Five members of a French-based Michael Jackson fan club claimed that Conrad Murray, Michael Jackson’s former doctor, left them traumatized by administering a lethal dosage of sedatives to the King of Pop. The court, located in the south of Paris, ruled in the claimants’ favor and demanded that Murray compensate each fan for their “emotional damages,” The Daily Mail reports.

“They have been subjected to ridicule and I am delighted their suffering has been taken seriously by the law,” said Emmanuel Ludot, the fans’ lawyer.

If you’re wondering how much the quintet was awarded, the MJ fan club didn’t exactly hit the jackpot.
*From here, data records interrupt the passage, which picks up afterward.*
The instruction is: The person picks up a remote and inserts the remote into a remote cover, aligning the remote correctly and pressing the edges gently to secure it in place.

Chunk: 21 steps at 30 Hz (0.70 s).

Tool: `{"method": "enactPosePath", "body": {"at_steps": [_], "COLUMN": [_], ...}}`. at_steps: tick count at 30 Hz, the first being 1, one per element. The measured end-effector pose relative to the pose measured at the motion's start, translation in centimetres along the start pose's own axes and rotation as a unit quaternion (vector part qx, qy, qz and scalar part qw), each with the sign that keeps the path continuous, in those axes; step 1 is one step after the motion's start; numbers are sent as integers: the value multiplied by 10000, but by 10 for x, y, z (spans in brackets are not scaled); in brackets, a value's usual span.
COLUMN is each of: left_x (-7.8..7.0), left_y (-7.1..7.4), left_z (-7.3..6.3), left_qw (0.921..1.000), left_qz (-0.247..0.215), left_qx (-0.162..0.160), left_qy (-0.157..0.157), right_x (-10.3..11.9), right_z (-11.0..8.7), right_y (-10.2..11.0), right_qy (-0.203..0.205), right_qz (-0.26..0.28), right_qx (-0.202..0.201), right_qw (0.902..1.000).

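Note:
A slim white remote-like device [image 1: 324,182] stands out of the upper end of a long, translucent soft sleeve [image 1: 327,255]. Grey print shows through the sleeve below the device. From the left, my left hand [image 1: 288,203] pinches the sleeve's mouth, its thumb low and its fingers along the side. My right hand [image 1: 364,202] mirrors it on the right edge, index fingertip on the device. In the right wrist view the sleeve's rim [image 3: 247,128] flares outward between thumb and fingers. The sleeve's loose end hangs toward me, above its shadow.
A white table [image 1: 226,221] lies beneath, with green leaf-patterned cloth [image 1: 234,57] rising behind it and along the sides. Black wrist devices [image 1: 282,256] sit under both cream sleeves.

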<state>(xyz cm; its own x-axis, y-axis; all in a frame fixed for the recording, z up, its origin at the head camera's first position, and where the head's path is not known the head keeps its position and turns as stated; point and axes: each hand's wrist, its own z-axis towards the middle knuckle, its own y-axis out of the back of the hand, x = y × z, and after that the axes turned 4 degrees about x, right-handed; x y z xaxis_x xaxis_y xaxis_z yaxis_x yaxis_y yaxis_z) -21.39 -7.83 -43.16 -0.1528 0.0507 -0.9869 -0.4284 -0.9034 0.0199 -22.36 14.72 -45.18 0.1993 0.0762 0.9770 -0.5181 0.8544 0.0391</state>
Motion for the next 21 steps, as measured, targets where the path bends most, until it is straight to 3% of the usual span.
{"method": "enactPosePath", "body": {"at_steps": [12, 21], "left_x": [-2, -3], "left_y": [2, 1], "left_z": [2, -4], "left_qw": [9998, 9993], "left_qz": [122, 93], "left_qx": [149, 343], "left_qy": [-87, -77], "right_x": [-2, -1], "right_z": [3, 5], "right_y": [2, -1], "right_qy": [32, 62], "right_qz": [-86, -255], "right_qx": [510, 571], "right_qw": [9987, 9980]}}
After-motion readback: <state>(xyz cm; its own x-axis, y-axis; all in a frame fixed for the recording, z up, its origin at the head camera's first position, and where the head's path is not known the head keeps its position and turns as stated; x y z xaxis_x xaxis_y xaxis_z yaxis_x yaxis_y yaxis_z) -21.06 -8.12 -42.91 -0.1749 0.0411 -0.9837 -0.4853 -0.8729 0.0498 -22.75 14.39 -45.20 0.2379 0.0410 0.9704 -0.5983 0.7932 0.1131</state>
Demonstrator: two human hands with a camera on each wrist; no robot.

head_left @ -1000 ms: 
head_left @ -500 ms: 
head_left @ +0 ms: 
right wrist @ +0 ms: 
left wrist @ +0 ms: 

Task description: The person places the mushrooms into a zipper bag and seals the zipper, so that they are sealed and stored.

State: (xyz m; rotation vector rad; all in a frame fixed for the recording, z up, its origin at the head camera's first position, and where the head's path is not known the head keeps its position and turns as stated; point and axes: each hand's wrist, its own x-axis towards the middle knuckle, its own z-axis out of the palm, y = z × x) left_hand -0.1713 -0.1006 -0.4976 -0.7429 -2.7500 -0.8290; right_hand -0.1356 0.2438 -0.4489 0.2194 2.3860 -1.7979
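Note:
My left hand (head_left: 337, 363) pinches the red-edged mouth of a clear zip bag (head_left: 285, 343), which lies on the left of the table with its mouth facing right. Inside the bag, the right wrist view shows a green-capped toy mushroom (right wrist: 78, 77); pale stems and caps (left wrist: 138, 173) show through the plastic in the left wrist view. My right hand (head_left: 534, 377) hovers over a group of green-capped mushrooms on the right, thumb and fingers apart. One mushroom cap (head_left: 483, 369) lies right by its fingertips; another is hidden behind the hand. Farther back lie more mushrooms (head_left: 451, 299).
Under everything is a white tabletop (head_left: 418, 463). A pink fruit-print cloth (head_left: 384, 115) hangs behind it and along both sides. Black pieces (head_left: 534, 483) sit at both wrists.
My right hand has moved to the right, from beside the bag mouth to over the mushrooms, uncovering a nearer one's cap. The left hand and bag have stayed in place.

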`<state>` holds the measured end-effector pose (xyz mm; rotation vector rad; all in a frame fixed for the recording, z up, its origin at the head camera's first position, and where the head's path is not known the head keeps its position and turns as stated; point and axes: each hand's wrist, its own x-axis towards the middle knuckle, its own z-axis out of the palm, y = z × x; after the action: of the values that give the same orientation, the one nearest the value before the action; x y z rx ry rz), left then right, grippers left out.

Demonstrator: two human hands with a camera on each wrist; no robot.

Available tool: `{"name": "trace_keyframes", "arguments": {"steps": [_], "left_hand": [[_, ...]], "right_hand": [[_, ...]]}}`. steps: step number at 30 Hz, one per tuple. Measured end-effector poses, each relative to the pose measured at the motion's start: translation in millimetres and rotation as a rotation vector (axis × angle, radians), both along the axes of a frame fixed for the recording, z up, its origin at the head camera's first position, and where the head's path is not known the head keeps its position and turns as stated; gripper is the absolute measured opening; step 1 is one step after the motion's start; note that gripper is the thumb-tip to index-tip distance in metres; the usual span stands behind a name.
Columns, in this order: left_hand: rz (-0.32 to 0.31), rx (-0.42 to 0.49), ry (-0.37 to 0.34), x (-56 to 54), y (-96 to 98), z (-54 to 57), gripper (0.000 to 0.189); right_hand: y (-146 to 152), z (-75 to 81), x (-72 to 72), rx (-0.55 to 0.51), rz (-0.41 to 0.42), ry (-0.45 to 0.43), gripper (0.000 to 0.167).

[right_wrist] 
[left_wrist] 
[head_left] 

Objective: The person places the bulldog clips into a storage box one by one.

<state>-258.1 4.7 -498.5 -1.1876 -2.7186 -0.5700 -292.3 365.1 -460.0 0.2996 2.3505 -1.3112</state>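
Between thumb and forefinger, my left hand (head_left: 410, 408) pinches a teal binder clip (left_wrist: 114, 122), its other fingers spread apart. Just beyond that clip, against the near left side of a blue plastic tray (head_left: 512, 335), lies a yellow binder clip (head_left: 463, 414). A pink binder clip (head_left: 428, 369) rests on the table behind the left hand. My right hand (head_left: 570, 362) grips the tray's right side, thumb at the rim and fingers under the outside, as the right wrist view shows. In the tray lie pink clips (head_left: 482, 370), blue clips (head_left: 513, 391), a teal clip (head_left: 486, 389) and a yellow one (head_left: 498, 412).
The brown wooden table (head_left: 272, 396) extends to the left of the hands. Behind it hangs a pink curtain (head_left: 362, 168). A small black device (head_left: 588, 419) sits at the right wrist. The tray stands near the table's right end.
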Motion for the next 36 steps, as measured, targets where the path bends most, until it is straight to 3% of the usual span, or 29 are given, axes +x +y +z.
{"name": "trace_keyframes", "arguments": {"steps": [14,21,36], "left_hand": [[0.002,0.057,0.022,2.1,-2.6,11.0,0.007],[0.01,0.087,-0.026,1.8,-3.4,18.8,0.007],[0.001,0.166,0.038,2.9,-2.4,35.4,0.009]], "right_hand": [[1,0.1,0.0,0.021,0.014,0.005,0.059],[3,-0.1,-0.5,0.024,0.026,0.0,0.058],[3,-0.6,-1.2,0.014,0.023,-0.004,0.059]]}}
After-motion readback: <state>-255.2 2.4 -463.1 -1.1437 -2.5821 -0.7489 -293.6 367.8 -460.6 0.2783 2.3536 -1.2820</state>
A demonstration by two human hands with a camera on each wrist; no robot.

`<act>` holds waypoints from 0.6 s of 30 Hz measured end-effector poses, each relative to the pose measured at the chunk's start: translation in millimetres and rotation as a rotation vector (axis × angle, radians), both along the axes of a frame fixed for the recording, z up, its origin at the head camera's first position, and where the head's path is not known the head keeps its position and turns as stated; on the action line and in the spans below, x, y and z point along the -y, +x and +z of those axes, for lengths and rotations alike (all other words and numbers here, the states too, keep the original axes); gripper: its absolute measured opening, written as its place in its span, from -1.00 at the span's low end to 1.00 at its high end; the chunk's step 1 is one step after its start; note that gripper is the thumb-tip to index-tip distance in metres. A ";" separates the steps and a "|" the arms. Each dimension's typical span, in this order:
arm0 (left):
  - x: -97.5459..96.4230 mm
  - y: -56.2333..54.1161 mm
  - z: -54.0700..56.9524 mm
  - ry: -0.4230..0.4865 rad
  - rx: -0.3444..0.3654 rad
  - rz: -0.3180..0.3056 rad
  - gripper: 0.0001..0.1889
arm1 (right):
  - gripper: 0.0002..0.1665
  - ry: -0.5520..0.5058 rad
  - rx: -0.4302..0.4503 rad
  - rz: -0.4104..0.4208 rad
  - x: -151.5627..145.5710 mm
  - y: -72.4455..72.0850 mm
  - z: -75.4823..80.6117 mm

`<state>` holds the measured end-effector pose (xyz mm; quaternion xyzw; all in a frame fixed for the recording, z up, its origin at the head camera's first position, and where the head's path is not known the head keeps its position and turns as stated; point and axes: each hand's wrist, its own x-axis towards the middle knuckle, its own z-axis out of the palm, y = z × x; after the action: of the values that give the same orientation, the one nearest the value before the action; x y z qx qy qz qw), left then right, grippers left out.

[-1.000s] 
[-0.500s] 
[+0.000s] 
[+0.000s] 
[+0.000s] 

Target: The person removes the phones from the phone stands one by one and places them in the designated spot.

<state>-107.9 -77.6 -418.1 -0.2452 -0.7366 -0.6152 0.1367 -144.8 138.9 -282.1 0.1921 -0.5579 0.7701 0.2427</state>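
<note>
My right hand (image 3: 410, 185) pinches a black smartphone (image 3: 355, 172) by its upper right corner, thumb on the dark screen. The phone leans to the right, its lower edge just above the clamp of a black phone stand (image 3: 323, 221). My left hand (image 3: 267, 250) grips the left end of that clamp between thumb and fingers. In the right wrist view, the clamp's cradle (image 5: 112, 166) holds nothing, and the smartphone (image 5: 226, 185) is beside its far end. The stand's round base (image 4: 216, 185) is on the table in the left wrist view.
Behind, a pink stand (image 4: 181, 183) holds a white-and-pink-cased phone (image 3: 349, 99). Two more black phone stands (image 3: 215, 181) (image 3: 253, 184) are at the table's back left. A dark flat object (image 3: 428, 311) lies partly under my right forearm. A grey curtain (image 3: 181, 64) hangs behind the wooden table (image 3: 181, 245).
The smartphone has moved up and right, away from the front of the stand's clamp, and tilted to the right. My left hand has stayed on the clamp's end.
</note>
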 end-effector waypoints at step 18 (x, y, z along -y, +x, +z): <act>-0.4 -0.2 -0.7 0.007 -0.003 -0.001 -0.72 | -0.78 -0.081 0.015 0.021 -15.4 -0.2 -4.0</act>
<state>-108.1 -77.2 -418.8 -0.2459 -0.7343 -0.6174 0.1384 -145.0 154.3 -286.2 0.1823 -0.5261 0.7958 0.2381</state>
The judge ruled that Murray give each fan one euro — that’s only $1.36 in US dollars. However, this does not seem to faze the distraught fans — they were only looking for symbolic damages. According to Ludot, the claimants will not be seeking to claim the euro from Murray.

The purpose behind the five fans’ legal action, according to BBC, is to be granted permission to visit Michael Jackson’s Los Angeles grave which is currently closed the public.

“The fans now plan to contact Jackson’s mother Katherine to request permission to visit his final resting place in Glendale, California,” said Ludot, according to Reuters.

Ludot points to witness accounts and medical records for the victorious outcome of the lawsuit. “As far as I know this is the first time in the world that the notion of emotional damage in connection with a pop star has been recognised,” he said, according to BBC.

Due to the odd nature of the lawsuit, Ludot explained that the court proceedings were difficult because judges, lawyers, and the French media didn’t take the case seriously. “I respected the suffering of the plaintiffs, but the process wasn’t easy because of all the sniggering,” he added.

In 2011, Conrad Murray was convicted of involuntary manslaughter for Michael Jackson’s 2009 death. He was released two years earlier from his four-year prison sentence last October.